This video is a Berkeley Law Alumni Association virtual “book talk” that launches a new series featuring Berkeley Law faculty publications.
The host, Yury Kapgan (Quinn Emanuel partner; Berkeley Law ’01), introduces Dean Erwin Chemerinsky discussing his 2024 book “No Democracy Lasts Forever: How the Constitution Threatens the United States.”
What Chemerinsky argues (the core “about”)
Chemerinsky’s central claim is that the United States is facing a serious democratic legitimacy crisis, driven by (1) collapsing public trust in institutions and (2) extreme political polarization—and that several constitutional design choices amplify those problems.
Main points he covers
- Erosion of trust in government institutions
- He cites polling showing very low confidence/approval for the federal government, Congress, and the Supreme Court (used to frame the “democracy crisis” problem).
- Structural features of the Constitution that, in his view, undermine democratic equality
- Electoral College: He argues it’s anti-democratic and historically connected to slavery-era compromises; he highlights modern “popular vote vs. Electoral College” mismatches.
- U.S. Senate: Equal representation for states produces major “one person, one vote” distortions as population gaps have widened.
- House of Representatives: He says it has become less representative due to partisan gerrymandering and because the size of the House has been frozen since the 1920s.
- Supreme Court: He criticizes life tenure as excessive, especially with longer life expectancy and younger appointments.
- Compounding modern developments
- Partisan gerrymandering enabled by modern data tools; he references Rucho v. Common Cause (2019) as limiting federal court remedies.
- Money in politics, especially Citizens United, and the growth of “dark money,” which he argues fuels cynicism and distrust.
- Race and slavery: He argues constitutional compromises that entrenched slavery have long-term effects that still shape inequality.
- Amendment difficulty (Article V): He argues it’s become so hard to amend the Constitution that needed reforms are blocked.
What he proposes as “fixes”
He emphasizes that many reforms could be statutory (not constitutional amendments), including:
- Reducing Electoral College distortion by ending winner-take-all allocation of electors (state practice) and moving toward proportional allocation.
- Requiring independent redistricting commissions for congressional districts.
- Expanding the House to improve representation (and indirectly reduce Electoral College skew).

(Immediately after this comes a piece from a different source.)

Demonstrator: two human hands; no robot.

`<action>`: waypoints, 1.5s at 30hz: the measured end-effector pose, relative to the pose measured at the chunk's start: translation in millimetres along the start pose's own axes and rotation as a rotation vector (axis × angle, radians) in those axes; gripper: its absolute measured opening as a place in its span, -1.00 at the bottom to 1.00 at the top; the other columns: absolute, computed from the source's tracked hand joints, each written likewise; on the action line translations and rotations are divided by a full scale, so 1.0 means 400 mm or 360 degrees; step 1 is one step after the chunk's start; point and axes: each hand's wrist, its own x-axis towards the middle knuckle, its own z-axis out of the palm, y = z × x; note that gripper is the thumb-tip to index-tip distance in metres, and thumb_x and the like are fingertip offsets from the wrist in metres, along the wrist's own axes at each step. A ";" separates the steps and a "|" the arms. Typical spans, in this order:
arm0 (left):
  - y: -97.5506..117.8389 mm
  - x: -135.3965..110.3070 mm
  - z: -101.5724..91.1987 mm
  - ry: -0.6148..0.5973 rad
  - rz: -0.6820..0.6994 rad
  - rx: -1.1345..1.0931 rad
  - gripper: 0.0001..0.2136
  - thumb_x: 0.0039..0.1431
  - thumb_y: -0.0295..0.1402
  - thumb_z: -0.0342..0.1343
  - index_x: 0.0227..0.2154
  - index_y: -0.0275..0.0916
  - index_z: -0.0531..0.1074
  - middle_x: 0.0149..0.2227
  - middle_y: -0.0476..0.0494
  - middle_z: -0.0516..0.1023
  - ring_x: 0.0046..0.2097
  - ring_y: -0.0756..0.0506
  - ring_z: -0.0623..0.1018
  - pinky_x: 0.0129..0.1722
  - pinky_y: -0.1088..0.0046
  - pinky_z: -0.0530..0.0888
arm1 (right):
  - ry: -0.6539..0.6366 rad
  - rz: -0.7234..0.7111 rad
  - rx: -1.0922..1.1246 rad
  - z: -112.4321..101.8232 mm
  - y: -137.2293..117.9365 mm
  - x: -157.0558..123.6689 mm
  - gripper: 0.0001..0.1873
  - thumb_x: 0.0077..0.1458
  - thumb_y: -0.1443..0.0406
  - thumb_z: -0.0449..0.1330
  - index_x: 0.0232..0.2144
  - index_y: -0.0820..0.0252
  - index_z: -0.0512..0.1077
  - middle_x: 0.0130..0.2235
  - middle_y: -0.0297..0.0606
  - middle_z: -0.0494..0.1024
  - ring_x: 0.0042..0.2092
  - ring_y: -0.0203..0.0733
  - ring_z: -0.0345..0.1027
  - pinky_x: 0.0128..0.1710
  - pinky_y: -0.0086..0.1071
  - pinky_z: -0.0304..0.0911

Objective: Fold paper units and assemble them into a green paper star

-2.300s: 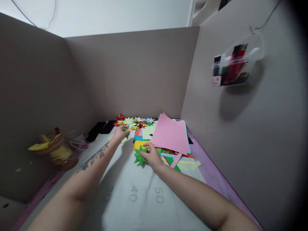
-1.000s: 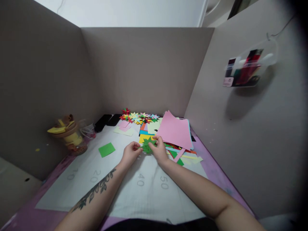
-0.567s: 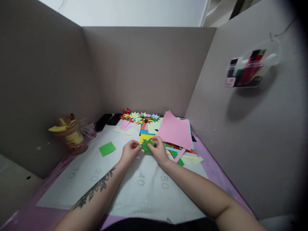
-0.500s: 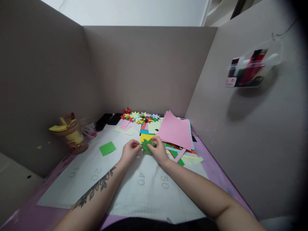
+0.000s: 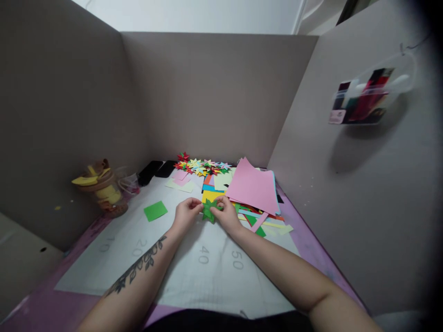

- Stronger disclosure laws to combat dark money (he says disclosure has historically been upheld by the Court).
- Various measures to blunt the impact of Citizens United (e.g., restrictions tied to government contracting).
- Updating and strengthening the Voting Rights Act via legislation.
For changes he views as unlikely by amendment (like eliminating the Senate’s equal state representation), he’s blunt about feasibility. But he says one plausible constitutional amendment is:
- Supreme Court term limits, commonly proposed as 18-year nonrenewable terms, staggered to create regular vacancies.
He also floats, more speculatively, the long-term idea that the U.S. may someday need a new constitution, and discusses how such a process might be designed (nationally representative convention + public ratification).
The “update” portion (current events framing in the talk)
Late in the talk, he adds that if he were revising the book, he would discuss what he characterizes as unprecedented norm-breaking and constitutional conflict in the period after January 20 (he frames these as threats to constitutional democracy), and then he shifts to civic action: stay informed, get involved (ACLU/Common Cause/etc.), support litigation and institutions, speak out, and organize politically.
Q&A themes
In audience questions, he addresses:
- The role of lawyers and judges as “guardrails” via litigation.
- His criticism of limits on nationwide injunctions (discussed in connection with a birthright-citizenship-related case mentioned in the webinar).
- Whether Congress can end dark money (he says yes via disclosure).
- Whether SCOTUS term limits can be done by statute (he says likely not; prefers amendment).
- Whether to change the First Amendment for AI-era speech (he says the text is fine; interpretation could evolve).